Austrian Member Committee

Österreichisches Nationalkomitee des Weltenergierates

The Austrian Member Committee of the World Energy Council represents Austria within the international organisation of the World Energy Council. Members of the Austrian Committee include the Austrian Federation, represented by ministries, universities, and companies of the Austrian energy sector. This membership is defined by the general convention after an application for entry of the candidates.

Mag. Dr. Michael STRUGL MBA is the Deputy Chairman of the Managing Board of VERBUND AG, Austria´s leading electricity company and one of the largest electricity generators from hydro power in Europe, since January 2019. His department includes energy economy and business management, strategic human resources management, corporate innovation and new business, marketing and communication as well as the operative divisions trading and sales. Additionally, Dr. Strugl holds the position of President of Austria´s energy industry representative body, Austria´s Energy (Oesterreichs Energie) since June 2020 as well as the position of President of the World Energy Council Austria since October 2020.

Robert Kobau was appointed Managing Director of the Austrian Member Committee, World Energy Council in 2013. Prior to this, he was Head of Corporate Affairs at VERBUND Innkraftwerke GmbH (2009-2012). Before this, he spent twelve years in the position of Head of Corporate Affairs at VERBUND Hydro Power AG (2000-2012). He spent 30 years in the Corpoorate Affairs department of Österreichische Draukraftwerke AG (1975-2000).

Energy in Austria

Austria, critical uncertainties, action priorities

The Austrian federal government is committed to the Paris Agreement and to European climate change policy and has set ambitious targets, with the aim of positioning Austria as a pioneer of climate protection in Europe.

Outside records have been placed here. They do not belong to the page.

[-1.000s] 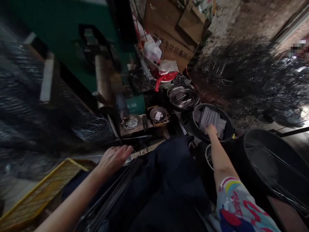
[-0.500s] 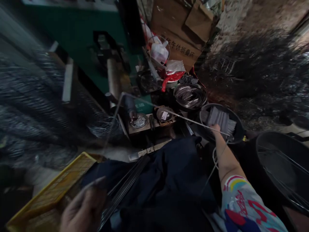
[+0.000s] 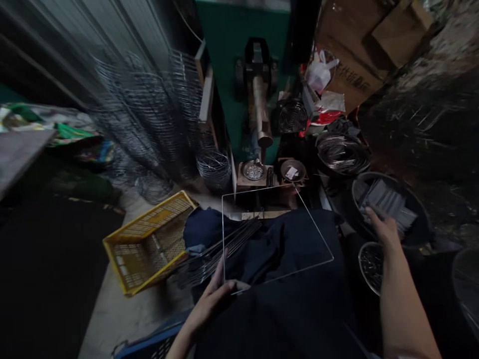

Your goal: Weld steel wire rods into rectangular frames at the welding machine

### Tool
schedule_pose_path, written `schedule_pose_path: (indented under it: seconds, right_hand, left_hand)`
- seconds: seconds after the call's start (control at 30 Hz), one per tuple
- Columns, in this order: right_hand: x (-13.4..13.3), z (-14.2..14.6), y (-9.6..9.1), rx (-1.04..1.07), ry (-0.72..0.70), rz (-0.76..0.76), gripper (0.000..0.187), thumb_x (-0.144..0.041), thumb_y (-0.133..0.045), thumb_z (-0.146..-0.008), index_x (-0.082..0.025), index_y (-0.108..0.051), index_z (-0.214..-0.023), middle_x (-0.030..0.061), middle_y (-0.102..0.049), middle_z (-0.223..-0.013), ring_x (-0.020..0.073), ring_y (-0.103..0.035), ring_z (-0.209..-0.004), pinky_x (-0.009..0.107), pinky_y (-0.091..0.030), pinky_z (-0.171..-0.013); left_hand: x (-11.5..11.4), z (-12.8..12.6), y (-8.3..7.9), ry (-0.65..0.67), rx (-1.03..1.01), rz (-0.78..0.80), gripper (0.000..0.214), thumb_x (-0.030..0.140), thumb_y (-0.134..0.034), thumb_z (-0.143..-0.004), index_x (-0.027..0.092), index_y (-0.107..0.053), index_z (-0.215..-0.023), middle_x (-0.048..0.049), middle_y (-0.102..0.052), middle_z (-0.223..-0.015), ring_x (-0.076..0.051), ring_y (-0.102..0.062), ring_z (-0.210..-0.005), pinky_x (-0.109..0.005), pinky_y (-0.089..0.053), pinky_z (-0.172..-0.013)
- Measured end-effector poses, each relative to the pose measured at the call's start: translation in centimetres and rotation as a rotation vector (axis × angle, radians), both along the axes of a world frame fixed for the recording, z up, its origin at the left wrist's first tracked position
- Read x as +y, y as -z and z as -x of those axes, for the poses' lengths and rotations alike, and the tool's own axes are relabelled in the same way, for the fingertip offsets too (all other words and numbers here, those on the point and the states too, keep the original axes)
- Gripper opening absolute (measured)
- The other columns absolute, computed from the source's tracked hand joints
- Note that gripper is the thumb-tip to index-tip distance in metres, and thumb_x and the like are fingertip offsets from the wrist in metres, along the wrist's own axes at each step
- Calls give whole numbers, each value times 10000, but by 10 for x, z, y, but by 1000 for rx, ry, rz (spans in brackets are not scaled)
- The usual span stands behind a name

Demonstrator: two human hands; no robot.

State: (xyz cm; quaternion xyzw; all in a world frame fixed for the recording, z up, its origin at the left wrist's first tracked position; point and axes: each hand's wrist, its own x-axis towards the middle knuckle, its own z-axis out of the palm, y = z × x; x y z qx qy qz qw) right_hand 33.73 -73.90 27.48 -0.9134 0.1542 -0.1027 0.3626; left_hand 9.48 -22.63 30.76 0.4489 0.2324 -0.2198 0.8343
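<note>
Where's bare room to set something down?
Bare floor shows between yellow crate and blue crate. Crowded: the dark cloth, where the left hand holds a wire frame near wires, and the right, where the right hand reaches into a tub of strips.

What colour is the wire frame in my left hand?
The wire frame in your left hand is pale silvery grey, best seen in the head view.

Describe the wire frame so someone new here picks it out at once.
Find the dark cloth in the middle, right of the yellow crate. Over it, the left hand holds the wire frame around its near-left corner. It is one large, open four-sided outline, while the thin wires beside it lie bunched together.
</note>
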Motion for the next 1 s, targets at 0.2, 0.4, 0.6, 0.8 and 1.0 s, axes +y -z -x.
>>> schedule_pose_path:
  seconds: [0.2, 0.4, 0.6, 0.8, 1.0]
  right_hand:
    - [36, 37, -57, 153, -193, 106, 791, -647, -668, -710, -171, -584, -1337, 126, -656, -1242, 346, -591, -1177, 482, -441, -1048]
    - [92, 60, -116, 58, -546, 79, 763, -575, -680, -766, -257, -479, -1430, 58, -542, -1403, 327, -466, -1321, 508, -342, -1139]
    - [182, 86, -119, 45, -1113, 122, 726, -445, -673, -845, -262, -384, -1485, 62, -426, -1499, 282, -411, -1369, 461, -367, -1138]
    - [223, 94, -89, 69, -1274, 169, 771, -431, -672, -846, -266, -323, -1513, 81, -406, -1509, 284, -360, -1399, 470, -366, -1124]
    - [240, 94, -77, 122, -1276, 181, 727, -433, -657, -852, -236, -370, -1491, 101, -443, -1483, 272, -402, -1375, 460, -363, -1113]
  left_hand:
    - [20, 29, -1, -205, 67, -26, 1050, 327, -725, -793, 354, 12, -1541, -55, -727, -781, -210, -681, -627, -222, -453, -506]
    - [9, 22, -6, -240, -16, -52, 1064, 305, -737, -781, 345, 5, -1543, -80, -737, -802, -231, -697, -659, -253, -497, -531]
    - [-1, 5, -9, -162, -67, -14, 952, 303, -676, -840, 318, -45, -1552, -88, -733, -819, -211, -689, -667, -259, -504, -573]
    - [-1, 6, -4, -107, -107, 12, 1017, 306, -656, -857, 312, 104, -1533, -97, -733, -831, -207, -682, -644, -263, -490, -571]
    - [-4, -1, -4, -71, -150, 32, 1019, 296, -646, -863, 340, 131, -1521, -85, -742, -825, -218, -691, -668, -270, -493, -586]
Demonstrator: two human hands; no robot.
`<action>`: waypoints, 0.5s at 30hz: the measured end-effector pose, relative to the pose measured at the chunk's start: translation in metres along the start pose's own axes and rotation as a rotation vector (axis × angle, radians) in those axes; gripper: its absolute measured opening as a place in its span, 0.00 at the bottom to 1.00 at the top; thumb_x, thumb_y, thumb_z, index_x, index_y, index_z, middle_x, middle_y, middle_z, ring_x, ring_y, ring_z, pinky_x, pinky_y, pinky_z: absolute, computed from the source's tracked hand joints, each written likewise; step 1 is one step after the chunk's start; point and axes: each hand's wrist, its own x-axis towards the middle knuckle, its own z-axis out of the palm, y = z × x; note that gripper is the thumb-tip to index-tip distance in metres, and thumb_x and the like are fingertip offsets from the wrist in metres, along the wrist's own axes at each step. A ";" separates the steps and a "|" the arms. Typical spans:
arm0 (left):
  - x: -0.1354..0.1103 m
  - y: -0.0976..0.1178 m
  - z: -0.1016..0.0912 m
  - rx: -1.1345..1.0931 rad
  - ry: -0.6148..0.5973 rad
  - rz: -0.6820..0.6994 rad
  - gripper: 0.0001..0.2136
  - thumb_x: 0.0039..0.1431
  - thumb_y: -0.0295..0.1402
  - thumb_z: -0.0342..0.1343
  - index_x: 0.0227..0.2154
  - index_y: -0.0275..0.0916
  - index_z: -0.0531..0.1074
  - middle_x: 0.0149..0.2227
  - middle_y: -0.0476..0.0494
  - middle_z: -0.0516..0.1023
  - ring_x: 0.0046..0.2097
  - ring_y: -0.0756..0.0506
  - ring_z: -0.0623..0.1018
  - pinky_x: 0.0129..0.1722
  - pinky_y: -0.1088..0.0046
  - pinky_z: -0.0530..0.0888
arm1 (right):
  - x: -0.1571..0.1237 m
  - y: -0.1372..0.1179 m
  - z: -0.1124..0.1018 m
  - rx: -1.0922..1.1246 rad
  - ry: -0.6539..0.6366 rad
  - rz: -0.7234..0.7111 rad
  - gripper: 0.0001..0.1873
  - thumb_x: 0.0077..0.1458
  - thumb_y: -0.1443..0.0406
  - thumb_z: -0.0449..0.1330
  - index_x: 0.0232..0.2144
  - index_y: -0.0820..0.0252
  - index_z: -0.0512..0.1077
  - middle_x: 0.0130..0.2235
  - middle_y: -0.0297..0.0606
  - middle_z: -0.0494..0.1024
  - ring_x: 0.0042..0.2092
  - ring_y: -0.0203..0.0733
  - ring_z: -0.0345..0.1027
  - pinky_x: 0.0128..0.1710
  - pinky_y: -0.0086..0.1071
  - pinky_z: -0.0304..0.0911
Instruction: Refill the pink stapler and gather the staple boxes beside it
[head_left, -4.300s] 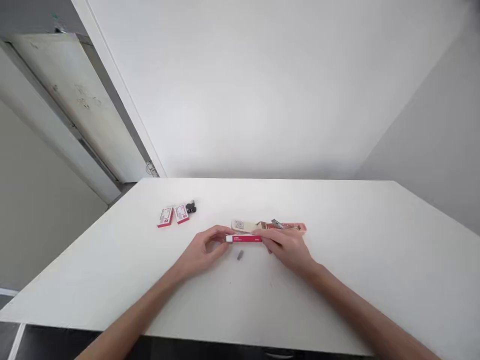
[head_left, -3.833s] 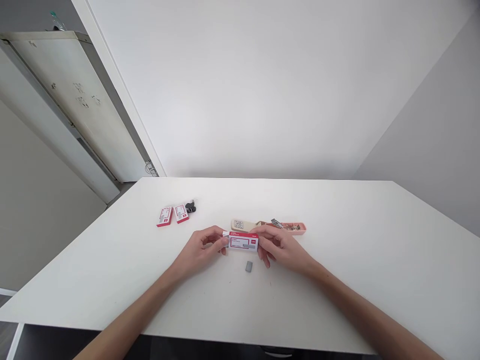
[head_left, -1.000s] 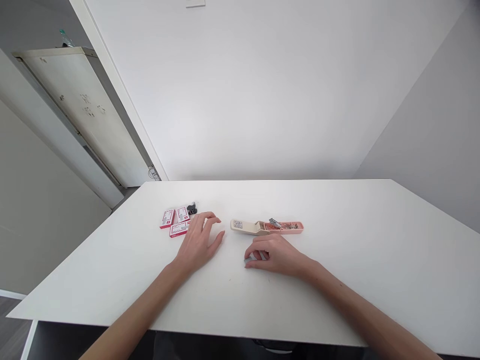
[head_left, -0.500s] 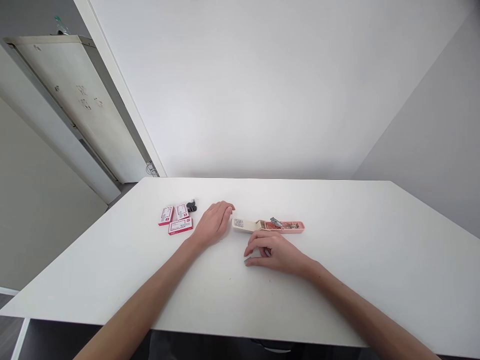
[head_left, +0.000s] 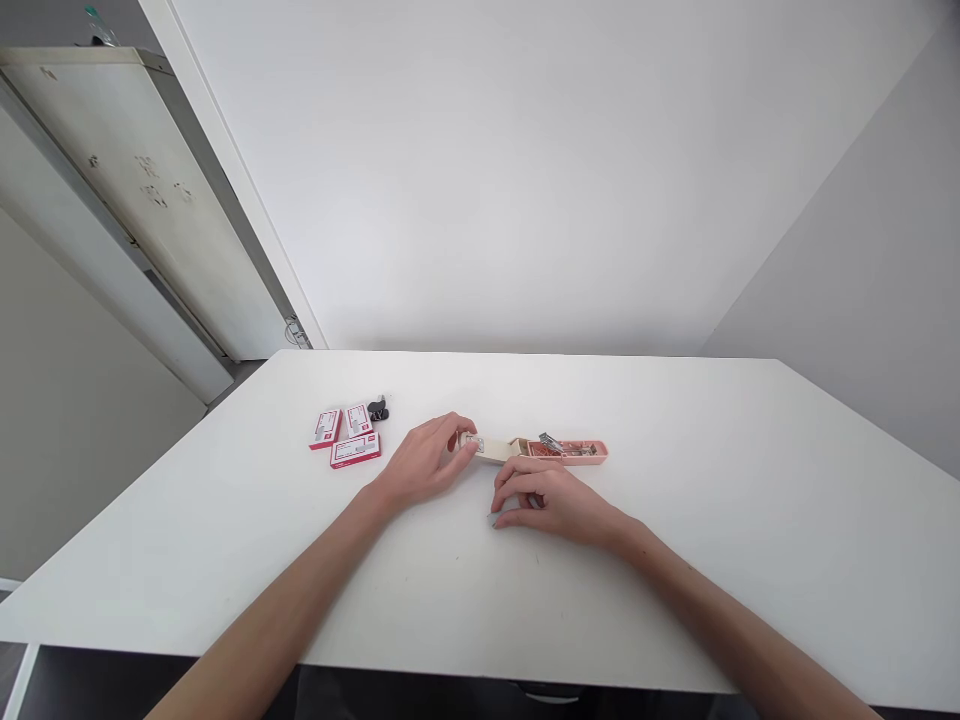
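Note:
A long narrow case lies open on the table, with a cream lid (head_left: 495, 449) to the left and a pink tray (head_left: 596, 453) to the right. Small metal pieces (head_left: 551, 442) rest in the tray, some of them sticking up above its rim. My left hand (head_left: 431, 460) has its thumb and fingers closed about the left end of the lid, partly covering the printed square there. Just in front of the case, my right hand (head_left: 544, 500) is curled, pinching a small grey strip (head_left: 493, 519) at the thumb tip. Its exact kind is too small to tell.
Three red-and-white small boxes (head_left: 356, 450) lie at the left of the white table (head_left: 645, 600), beside a small black object (head_left: 379, 408). A white wall (head_left: 525, 180) rises behind the table's far edge. Tiny dark bits lie near the front.
My left hand has shifted slightly right and its fingers have come onto the end of the cream lid. My right hand stays nearly still with the grey strip. The view has tilted slightly.

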 end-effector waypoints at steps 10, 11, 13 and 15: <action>0.001 -0.001 0.003 0.047 0.007 0.057 0.15 0.69 0.48 0.54 0.48 0.44 0.73 0.34 0.49 0.73 0.33 0.47 0.72 0.36 0.68 0.69 | 0.000 -0.001 -0.010 -0.014 0.602 0.015 0.14 0.65 0.50 0.62 0.37 0.50 0.81 0.45 0.39 0.81 0.29 0.37 0.73 0.31 0.35 0.69; 0.001 -0.002 0.003 0.048 0.000 0.052 0.15 0.69 0.48 0.54 0.48 0.44 0.73 0.34 0.49 0.73 0.33 0.47 0.72 0.36 0.68 0.69 | 0.000 -0.001 -0.012 -0.016 0.657 0.003 0.14 0.65 0.50 0.62 0.37 0.50 0.81 0.46 0.39 0.81 0.31 0.38 0.74 0.30 0.35 0.69; 0.001 -0.003 0.003 0.050 -0.019 0.048 0.15 0.70 0.47 0.53 0.49 0.44 0.72 0.36 0.48 0.74 0.34 0.46 0.73 0.37 0.67 0.70 | 0.001 0.002 -0.015 -0.035 0.741 -0.013 0.14 0.66 0.51 0.62 0.38 0.51 0.81 0.46 0.39 0.80 0.32 0.39 0.74 0.28 0.34 0.70; 0.002 -0.004 0.003 0.051 -0.041 0.046 0.15 0.71 0.47 0.52 0.50 0.44 0.72 0.36 0.47 0.75 0.36 0.45 0.74 0.39 0.65 0.71 | 0.001 0.006 -0.018 -0.091 0.781 -0.020 0.14 0.66 0.51 0.61 0.38 0.51 0.80 0.46 0.39 0.80 0.31 0.38 0.72 0.29 0.34 0.71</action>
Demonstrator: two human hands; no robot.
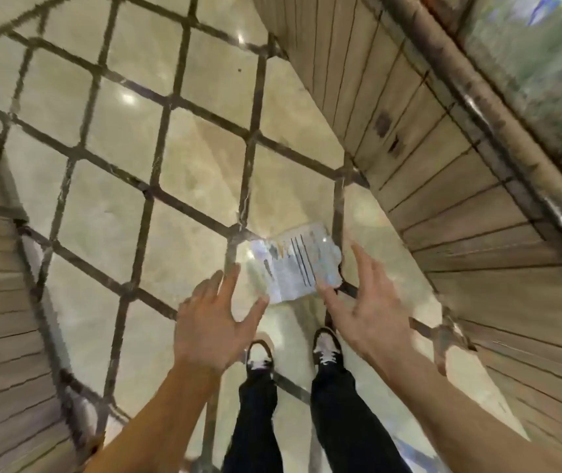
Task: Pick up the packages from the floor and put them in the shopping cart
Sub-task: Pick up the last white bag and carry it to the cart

The government’s policy programme for 2020 to 2024 (Austrian Federal Chancellery: Out of a Sense of Responsibility for Austria) includes its stated objective of achieving climate neutrality for Austria by 2040. The planned measures include phasing out the use of fossil fuels for building heating from 2020 onwards, "1 million roofs" photovoltaic programme, covering 100% of total electricity consumption (national balance) from renewable energy sources by 2030. This represents a considerable challenge for the Austrian energy sector. 

The digital transformation of the energy industry is an integral part of energy system transformation. This also increases cyber security risks towards operation within the supply chain. Digitalisation requires new, agile risk management approaches to match it’s the evolving risk profile and ensure the energy system continues to be effective and reliable. 

Austria’s energy leaders are not only concerned with the challenges of energy transition and cyber security risks. Current and future economic development are also seen as uncertain. The Covid-19 pandemic and the containment measures implemented have plunged the Austrian economy into a deep recession (Austrian Institut for Economic Research: WIFO Economic Forecasts, October 2020). In order to cope with the social and economic impact of the Covid-19 crisis, the Austrian Federal Government decided to take extensive mitigation and investment measures. In the energy sector, the new "Renewable Energies Expansion Act" (EAG), which is currently being drafted (status November 2020), will provide the framework for energy investments and energy system transformation. 

Action Priorities focus on Regional Integration, Decentralised Systems and Renewable Energies. The "Renewable Energies Expansion Act" (EAG) also currently being drafted is an important step towards energy transition and climate neutrality. With this act, Austria intends to increase RES-E by 27 TWh (11 TWh Solar PV, 10 TWh Wind, 5 TWh Hydro, 1 TWh Biomass). The RES-E support is being newly regulated. While small scale RES plants are supported with investment subsidies, there are different market premiums for larger-scale investments, depending on the generation technology, which are set administratively or determined in auction procedures (Austrian Institut for Economic Research: WIFO Economic Forecasts, October 2020).  

The ambitious climate protection targets require a secure and complete integration of renewable energies at all levels of the electricity grid. Cross-border power transmission takes place physically only at the extra-high voltage level via interconnectors. RES-E also requires direct cross-border interaction between distribution grids beyond pure physics in order to achieve more efficient integration of decentralised energies and stabilisation of the Pan-European electricity grid. 

The change to 100% RES-E is a change from a centralised to a decentralised energy supply, from a few large power plants to a multitude of small- and micro-generation units. This is in clear contrast to the current structure of the energy market. The centralised system with a few market players is being replaced by a small-scale, heterogeneous system with a large number of players. This means a reversal of today's supply structures and represents a particular challenge in terms of security of supply. This can only be ensured with a massive expansion of the network and storage facilities, coupled with an IT upgrade.